These are some of the challenges CFSAN faces with the current system and we are working to address the many areas that will make the system stronger. Specifically, based on the Agency's FY 2000 budget request, CFSAN is developing plans to recruit and train additional appropriate medical staff, and enhance the SN/AEMS system, including integration into an FDA-wide system. A major emphasis will be placed on upgrading and improving the computer infrastructure to facilitate signal and report generation. In addition, as you know, FDA now provides summary information on its special nutritionals AER database on its homepage [visit CFSAN's page on Dietary Supplements on the Website]. Interested persons may either browse the web report or search for specific ingredients, reports, or types of adverse events. Since its inception, this web site has been very popular. On average it is accessed approximately 3,000 - 4,000 times per month.
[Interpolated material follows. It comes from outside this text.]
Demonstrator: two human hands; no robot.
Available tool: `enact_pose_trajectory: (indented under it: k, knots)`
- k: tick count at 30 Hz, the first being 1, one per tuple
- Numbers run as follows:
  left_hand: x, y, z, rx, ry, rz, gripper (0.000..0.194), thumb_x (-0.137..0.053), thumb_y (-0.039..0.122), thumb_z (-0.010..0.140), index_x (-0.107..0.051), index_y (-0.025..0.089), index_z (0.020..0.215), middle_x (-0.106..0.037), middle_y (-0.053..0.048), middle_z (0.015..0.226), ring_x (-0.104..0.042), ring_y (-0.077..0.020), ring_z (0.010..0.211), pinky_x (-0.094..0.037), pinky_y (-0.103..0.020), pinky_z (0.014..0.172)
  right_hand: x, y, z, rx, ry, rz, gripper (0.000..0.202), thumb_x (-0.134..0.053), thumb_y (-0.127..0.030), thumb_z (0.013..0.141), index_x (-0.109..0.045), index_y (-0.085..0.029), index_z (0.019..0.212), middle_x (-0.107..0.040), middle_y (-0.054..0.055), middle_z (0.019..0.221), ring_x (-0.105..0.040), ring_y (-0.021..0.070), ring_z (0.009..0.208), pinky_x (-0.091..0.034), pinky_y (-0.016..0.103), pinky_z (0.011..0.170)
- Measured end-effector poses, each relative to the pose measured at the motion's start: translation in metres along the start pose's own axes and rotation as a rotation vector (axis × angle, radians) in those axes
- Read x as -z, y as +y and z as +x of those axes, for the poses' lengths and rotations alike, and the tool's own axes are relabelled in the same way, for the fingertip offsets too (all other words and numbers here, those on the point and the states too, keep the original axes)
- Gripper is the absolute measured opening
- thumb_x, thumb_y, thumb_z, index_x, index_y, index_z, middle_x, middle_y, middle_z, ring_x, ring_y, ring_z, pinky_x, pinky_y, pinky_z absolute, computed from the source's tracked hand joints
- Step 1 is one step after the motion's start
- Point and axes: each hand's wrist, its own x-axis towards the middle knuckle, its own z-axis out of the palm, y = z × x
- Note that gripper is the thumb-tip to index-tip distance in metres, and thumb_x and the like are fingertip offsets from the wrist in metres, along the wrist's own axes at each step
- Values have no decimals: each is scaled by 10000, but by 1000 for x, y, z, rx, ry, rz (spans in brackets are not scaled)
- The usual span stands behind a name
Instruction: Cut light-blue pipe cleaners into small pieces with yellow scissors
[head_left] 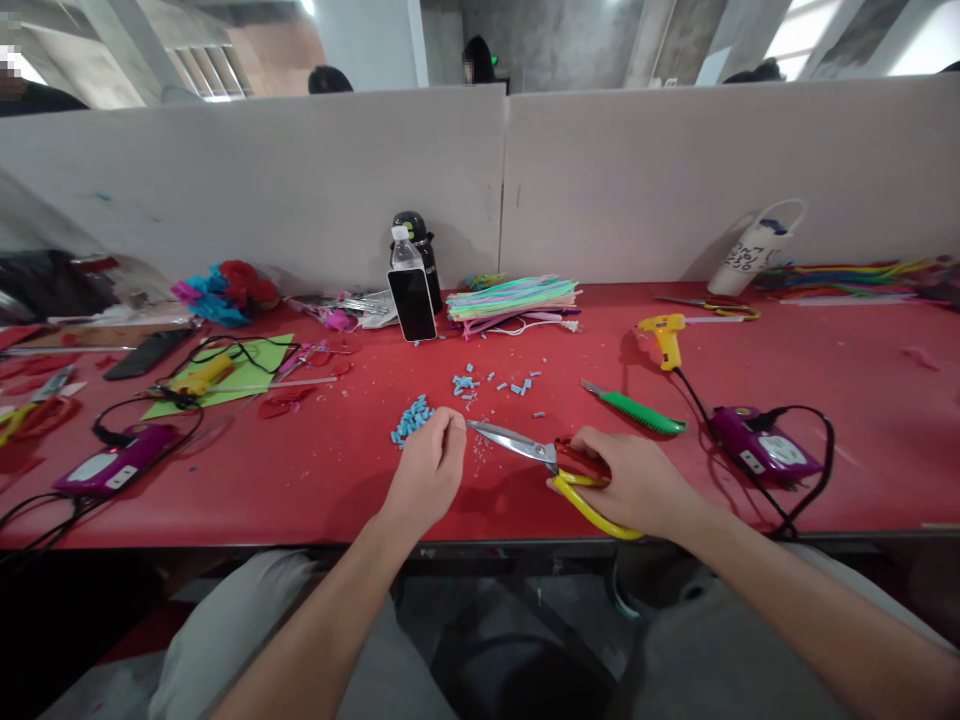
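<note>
My right hand (630,480) grips the red and yellow handles of a pair of scissors (517,441), whose blades point left and look closed or nearly so. Right at the blade tips is my left hand (433,462), its fingers pinched together; whatever they hold is hidden or too small to name. Beside the left fingers lies a pile of short blue cut pieces (411,420). More blue pieces (465,382) are scattered just beyond the blades, among tiny pale crumbs. A green utility knife (641,411) rests beyond my right hand.
A phone (412,305) leans against bottles behind the pieces, near a bundle of pastel pipe cleaners (514,300). On the right are a yellow glue gun (664,340), a purple power box (765,447) with cords, and a white bottle (750,257). A grey partition (300,190) stands behind the red table (285,500).
</note>
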Motion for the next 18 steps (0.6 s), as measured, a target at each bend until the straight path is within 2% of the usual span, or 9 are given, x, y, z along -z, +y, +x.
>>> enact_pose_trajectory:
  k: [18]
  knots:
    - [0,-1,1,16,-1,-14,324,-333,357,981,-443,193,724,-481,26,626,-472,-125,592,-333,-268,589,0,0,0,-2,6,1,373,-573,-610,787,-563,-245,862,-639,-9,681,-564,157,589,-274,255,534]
We heard the concerns the Committee raised at the March 25 hearing regarding correcting errors to records on the web, and concerns both the Committee and industry have raised about access to those records under the Freedom of Information Act (FOIA). Providing industry access to accurate information in a timely manner, within the boundaries of the FOIA, and having sufficient resources to apply to maintaining accurate web site records on a real time basis are issues CFSAN is grappling with. We would welcome further discussion with the Committee on these issues.

Like the adverse event reporting system for CDER, the SN/AEM system also receives information from a variety of sources, as identified in Chart A. For dietary supplements, all such reporting is voluntary. As you can see in Chart B, when CFSAN receives a suspected adverse event report on a dietary supplement, it conducts an initial review to determine the seriousness or clinical significance of the report. If the report is considered serious or clinically significant, immediate follow-up information is requested if needed.
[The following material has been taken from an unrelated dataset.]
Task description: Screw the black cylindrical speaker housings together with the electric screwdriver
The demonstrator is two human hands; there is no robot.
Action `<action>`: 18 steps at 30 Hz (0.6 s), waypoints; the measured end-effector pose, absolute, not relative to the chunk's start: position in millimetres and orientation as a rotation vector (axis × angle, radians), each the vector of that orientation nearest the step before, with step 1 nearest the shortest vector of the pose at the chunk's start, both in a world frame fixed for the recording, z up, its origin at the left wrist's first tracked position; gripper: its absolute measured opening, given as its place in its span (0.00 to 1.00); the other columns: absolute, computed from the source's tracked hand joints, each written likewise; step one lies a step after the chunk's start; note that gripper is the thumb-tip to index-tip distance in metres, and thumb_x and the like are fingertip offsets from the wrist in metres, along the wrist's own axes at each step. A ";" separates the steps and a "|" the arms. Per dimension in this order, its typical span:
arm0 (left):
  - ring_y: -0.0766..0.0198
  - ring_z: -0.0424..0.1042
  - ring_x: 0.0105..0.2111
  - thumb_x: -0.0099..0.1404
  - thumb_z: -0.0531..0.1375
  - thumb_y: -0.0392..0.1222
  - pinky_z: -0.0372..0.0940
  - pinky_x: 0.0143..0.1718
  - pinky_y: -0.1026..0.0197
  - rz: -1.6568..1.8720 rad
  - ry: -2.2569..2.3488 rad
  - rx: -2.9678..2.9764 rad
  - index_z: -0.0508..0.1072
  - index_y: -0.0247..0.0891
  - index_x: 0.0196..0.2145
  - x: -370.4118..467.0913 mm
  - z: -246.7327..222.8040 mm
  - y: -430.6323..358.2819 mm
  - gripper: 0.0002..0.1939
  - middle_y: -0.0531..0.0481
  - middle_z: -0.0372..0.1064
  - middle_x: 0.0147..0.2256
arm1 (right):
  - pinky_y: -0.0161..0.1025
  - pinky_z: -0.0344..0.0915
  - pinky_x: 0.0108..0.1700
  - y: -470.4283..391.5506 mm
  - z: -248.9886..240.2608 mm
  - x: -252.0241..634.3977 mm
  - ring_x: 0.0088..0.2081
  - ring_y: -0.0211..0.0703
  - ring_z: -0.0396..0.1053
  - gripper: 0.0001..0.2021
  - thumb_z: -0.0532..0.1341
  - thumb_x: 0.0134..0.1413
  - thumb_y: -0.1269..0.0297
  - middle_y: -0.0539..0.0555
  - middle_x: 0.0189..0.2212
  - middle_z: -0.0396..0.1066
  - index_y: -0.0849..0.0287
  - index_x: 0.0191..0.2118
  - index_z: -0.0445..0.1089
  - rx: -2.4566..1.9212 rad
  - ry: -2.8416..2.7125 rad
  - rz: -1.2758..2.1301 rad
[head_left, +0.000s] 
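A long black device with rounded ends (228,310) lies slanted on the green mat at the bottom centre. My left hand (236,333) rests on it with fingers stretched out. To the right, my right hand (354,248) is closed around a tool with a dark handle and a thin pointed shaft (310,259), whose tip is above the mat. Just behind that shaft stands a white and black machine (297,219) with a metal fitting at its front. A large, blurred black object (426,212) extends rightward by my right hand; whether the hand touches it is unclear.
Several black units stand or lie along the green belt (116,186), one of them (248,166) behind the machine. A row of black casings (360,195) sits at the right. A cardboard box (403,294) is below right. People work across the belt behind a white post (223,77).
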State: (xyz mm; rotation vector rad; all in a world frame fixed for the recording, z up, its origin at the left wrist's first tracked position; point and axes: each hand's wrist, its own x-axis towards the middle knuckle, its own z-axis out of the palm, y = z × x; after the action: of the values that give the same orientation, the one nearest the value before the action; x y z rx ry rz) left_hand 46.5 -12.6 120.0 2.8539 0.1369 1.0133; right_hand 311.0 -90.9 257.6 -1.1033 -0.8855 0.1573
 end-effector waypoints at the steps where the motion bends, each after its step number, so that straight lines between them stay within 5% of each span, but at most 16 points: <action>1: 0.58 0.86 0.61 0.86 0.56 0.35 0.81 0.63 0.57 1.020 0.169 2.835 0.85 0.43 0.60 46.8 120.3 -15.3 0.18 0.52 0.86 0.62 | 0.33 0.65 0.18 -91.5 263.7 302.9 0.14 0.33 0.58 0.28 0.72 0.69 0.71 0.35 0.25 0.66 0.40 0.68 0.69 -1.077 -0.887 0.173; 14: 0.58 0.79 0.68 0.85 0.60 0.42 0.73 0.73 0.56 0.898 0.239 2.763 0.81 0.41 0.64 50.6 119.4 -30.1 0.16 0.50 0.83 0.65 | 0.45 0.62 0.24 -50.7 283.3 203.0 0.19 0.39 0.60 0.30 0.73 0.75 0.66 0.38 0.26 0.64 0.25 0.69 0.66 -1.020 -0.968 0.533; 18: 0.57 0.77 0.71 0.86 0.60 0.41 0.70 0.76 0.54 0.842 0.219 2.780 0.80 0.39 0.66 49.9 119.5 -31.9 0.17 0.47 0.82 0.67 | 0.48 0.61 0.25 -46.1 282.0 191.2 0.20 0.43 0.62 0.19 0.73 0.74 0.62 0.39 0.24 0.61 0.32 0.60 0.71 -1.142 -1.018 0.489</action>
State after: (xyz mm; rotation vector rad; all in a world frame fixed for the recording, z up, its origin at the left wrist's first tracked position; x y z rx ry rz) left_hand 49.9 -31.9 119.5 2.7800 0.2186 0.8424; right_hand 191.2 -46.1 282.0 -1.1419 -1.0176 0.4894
The requested follow-up information may include copies of the product(s) label and labeling, information on how the consumer used the product(s), and available medical or other clinical records concerning the reported adverse event. As noted above, the Agency's ability to follow-up has potential limitations based on a variety of factors, e.g., the product sample has often been discarded. After the initial review, CFSAN conducts a medical/clinical review and evaluation to determine whether the report signals a potential public health problem, and if so, what action the Agency should take.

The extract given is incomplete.